• Exercise:
When the word "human" shows up in a line of the data below, copy that whole line.

++++ Task input

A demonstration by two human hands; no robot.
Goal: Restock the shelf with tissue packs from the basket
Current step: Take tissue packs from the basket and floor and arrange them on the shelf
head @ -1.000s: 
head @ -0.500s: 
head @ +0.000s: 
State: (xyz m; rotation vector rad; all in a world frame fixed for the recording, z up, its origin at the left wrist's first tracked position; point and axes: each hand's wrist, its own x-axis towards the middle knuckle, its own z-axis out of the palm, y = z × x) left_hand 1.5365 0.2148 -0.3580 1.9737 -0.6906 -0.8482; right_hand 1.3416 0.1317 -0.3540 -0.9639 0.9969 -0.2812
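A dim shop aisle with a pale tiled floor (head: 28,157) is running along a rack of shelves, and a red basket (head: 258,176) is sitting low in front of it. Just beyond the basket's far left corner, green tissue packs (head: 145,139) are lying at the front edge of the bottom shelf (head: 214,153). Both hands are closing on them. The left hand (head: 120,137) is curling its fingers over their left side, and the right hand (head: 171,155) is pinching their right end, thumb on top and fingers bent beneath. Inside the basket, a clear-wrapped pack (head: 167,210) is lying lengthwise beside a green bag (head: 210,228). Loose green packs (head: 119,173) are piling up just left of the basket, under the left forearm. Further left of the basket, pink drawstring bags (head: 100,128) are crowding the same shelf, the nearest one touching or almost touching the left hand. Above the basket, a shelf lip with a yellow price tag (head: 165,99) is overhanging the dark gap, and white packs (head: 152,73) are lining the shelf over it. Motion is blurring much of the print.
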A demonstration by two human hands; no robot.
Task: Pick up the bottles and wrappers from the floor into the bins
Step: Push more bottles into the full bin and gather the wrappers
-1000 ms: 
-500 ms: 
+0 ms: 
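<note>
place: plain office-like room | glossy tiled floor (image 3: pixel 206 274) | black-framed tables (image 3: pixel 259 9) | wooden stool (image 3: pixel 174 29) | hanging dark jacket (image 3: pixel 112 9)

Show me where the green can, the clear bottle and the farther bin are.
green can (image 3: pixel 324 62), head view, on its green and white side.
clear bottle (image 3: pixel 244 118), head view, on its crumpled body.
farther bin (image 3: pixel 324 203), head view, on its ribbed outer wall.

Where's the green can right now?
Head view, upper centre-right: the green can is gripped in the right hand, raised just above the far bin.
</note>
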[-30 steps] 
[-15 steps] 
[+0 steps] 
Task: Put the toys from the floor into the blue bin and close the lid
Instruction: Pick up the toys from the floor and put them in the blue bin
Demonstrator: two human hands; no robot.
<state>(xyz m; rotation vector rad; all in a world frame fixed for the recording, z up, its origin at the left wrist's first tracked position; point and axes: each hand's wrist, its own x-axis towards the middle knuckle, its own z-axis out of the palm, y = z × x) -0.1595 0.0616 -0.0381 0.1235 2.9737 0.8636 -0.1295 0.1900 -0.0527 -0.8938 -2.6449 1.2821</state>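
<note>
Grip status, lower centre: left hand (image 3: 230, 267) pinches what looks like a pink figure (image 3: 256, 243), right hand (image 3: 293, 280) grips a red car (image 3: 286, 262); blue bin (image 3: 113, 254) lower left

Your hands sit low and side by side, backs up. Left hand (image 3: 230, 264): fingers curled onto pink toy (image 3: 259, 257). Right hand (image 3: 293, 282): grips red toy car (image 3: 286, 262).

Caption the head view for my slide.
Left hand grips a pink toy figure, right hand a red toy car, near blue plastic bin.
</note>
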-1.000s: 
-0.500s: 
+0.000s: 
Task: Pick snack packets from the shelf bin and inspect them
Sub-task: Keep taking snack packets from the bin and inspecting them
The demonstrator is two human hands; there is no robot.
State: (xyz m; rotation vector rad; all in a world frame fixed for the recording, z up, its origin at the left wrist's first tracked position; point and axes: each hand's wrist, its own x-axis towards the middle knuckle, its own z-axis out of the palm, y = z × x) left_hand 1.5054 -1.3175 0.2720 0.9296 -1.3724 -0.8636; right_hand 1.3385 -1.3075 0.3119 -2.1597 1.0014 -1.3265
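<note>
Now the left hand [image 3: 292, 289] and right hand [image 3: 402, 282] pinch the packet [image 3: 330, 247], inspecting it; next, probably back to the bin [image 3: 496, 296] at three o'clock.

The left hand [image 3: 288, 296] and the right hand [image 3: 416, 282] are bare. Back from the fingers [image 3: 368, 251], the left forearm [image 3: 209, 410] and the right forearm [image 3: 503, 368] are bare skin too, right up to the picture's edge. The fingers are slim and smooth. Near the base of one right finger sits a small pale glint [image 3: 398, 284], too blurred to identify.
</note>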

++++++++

• Response area:
A demonstration by two human hands; no robot.
A demonstration by two human hands; no robot.
Demonstrator: two human hands; no robot.
The demonstrator is two human hands; there is no robot.

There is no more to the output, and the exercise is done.